• Requirement:
Report every line below that carries the word "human".
Records supplied below:
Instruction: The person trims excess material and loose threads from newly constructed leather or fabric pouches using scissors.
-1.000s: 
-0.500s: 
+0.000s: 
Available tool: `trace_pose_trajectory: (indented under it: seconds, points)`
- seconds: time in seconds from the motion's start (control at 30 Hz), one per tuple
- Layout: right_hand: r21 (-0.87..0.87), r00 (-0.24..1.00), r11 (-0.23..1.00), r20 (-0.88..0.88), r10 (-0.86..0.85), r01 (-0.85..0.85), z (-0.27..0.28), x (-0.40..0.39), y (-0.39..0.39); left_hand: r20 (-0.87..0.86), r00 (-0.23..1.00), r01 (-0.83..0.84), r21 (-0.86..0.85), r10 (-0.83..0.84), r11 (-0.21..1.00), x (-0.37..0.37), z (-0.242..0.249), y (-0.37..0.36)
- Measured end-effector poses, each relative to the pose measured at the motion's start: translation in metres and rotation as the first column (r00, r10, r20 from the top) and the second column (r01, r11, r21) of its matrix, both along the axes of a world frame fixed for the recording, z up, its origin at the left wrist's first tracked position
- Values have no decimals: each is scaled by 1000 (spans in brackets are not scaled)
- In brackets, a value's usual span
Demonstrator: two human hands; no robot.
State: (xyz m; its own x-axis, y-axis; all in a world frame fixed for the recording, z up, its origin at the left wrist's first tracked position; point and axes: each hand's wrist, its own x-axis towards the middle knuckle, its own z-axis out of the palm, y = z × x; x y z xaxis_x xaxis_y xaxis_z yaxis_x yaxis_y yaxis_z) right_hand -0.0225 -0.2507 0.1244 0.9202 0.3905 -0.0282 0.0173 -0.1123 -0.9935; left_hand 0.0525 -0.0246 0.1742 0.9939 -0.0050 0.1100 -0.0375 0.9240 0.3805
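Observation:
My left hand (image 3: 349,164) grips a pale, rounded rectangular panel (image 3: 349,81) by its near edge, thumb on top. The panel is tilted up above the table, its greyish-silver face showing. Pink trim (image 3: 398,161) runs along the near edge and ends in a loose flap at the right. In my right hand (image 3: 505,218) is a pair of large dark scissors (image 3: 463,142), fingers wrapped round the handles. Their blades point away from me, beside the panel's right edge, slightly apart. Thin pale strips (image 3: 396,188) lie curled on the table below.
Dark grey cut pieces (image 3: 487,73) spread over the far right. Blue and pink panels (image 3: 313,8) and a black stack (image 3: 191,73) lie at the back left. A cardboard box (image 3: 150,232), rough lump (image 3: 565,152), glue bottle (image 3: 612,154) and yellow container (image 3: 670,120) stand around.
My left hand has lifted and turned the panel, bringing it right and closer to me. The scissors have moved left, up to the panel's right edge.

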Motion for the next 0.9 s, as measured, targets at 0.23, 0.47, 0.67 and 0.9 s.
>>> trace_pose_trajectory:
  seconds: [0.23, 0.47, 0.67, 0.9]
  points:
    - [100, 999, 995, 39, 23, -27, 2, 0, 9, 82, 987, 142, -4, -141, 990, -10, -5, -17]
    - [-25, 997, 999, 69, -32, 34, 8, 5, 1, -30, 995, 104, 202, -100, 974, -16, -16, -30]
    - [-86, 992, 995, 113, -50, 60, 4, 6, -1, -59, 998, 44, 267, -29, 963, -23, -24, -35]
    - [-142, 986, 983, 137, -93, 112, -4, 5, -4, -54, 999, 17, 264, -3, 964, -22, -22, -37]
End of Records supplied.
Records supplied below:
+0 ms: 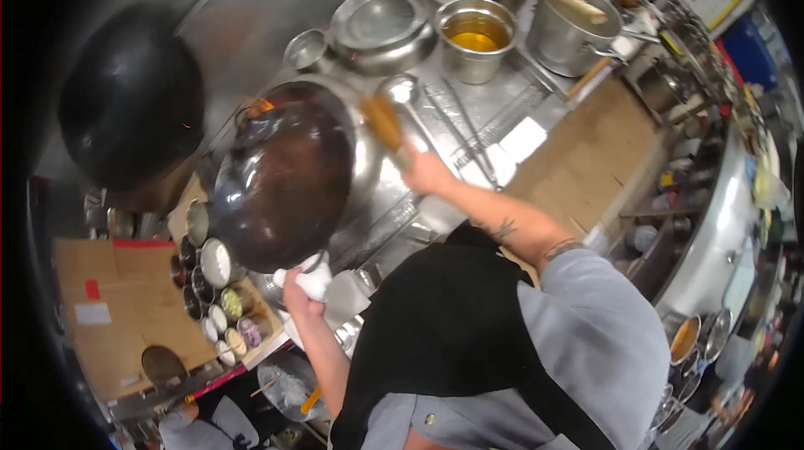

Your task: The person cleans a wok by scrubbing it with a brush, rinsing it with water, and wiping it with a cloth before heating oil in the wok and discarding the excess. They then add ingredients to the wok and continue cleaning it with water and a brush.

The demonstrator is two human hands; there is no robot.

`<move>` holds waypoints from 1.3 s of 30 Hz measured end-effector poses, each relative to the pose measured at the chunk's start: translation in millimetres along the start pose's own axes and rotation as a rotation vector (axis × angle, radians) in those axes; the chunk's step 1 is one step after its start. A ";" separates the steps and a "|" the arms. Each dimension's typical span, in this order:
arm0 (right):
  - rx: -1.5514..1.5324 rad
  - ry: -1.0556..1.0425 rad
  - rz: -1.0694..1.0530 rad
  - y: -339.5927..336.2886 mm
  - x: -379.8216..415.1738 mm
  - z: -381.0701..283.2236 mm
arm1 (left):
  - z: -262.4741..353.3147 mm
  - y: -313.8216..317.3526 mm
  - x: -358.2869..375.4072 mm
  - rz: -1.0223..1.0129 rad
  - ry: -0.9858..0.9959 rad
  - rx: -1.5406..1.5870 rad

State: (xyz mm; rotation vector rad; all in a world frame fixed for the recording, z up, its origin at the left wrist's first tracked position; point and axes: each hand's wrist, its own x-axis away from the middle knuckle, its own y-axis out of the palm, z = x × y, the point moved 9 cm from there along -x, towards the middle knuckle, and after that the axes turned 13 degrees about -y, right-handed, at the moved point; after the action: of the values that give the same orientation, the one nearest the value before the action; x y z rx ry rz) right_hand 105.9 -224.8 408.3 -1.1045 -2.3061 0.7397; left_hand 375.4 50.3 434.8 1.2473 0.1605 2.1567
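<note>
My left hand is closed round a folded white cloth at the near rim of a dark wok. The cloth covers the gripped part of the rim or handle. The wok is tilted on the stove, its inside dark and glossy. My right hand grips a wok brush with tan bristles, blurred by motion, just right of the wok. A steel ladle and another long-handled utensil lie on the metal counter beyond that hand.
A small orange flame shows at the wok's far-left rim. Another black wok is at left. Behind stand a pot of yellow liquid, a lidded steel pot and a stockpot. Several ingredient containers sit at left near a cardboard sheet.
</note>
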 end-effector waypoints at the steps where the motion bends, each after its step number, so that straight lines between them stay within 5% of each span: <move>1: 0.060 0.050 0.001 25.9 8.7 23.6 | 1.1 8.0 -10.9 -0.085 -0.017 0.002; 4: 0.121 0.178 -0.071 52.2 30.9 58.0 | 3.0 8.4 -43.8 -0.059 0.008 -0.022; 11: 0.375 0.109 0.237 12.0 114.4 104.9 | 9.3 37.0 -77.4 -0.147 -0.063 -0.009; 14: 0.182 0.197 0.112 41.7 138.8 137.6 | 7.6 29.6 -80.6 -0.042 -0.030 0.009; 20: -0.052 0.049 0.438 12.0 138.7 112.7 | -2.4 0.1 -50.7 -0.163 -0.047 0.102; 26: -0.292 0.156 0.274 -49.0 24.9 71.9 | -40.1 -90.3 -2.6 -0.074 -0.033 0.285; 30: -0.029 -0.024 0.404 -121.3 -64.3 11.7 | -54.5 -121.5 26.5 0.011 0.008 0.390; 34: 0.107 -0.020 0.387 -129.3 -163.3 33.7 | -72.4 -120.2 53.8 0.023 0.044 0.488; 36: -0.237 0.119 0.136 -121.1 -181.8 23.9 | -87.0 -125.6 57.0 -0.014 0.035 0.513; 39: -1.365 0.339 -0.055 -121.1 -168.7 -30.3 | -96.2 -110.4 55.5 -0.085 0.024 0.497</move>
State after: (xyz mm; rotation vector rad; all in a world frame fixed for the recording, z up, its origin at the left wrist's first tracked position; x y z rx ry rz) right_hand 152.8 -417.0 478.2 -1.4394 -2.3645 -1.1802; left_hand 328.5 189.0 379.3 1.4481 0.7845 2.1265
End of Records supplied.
• Reply:
Demonstrator: two human hands; no robot.
The demonstrator is two human hands; there is no robot.

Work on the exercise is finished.